Without money for a commercial content management system, the students turned to free, open-source software. GoSkokie.com is powered by Geeklog, a publishing engine designed for group Weblogs. The students praised Geeklog’s ability to register and support multiple users, its flexible levels of editor and user access control and a diverse, customizable array of additional elements such as message boards and weather data that could easily be added to a site.

Advance.net, the Web arm of media publisher Advance Communications, sponsored the students’ project and donated hosting for the site, thanks to its president and creative director, Jeff Jarvis.

“Getting the site up and running was easy compared to promoting it,” said Sara Oceguera.

To spread the word about GoSkokie, students talked with community leaders, passed out flyers at Skokie stores and institutions, and attended community events. They urged local schools and libraries to contribute content and asked Chicago-area blogs to link to their site. They also tried to land interviews and coverage from local newspapers, TV and radio stations. One of their most successful publicity efforts was entirely accidental. Skokie’s local government threatened the sue the students, asserting that a graphic on the site resembled the village’s official seal. The dispute landed the GoSkokie team an article in the Chicago Tribune. In total, the students spent less than $1,700 for all their marketing efforts.

Video and audio content proved to be big draws for GoSkokie users who were more attracted to short, informal pieces than stories that read more like newspaper writing.

While the students found it relatively easy to get people to read GoSkokie, they discovered that many Skokie residents were hesitant or uncertain about how, or how much, they could participate on the site. “Even when people posted to the site,” Gliniewicz said, “some still did not understand the concept of the blog, and would ask us to post content for them.”

Another drawback was that the students were not Skokie natives and lacked insider knowledge of the town. With few controversial stories to cover that might spur local interest in the site, the students struggled to engage community members to participate.

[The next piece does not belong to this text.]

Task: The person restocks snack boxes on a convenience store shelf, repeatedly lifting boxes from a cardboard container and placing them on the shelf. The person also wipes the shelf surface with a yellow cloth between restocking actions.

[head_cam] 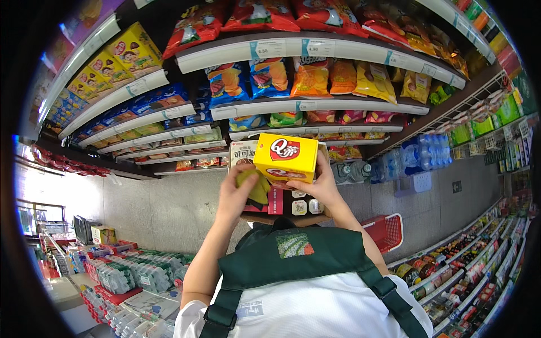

By the end of their experiment, the students had registered more than 200 GoSkokie.com users and were getting more than 100 site visits each day.  But after the quarter ended and students stopped actively maintaining the site, that traffic dropped off dramatically. As of November 2004, the site remained open with a few new stories posted, but none of the site’s columns had updated since classes ended in May.

“We are getting some, but not a lot, of community participation,” said Gordon, the students’ professor, in November 2004.

Gordon’s successive classes of graduate students continued to post Skokie news stories to the site and community members had made some new contributions. “At the end of this quarter,” Gordon said, “we will have to make a decision about whether to continue the site in this mode or do something else.”

Gliniewicz advised anyone looking to launch sites similar to GoSkokie.com to partner with existing newspapers, city government or other local institutions. “People may have more of a built-in comfort level if the site is associated with something they’re already familiar with,” she said.

Jason Tuohey also recommended targeting young communities with existing interests in blogging or digital photography. “Some communities already have the makings for a citizens’ Web site in place,” he said. “They just need someone to tie it together.”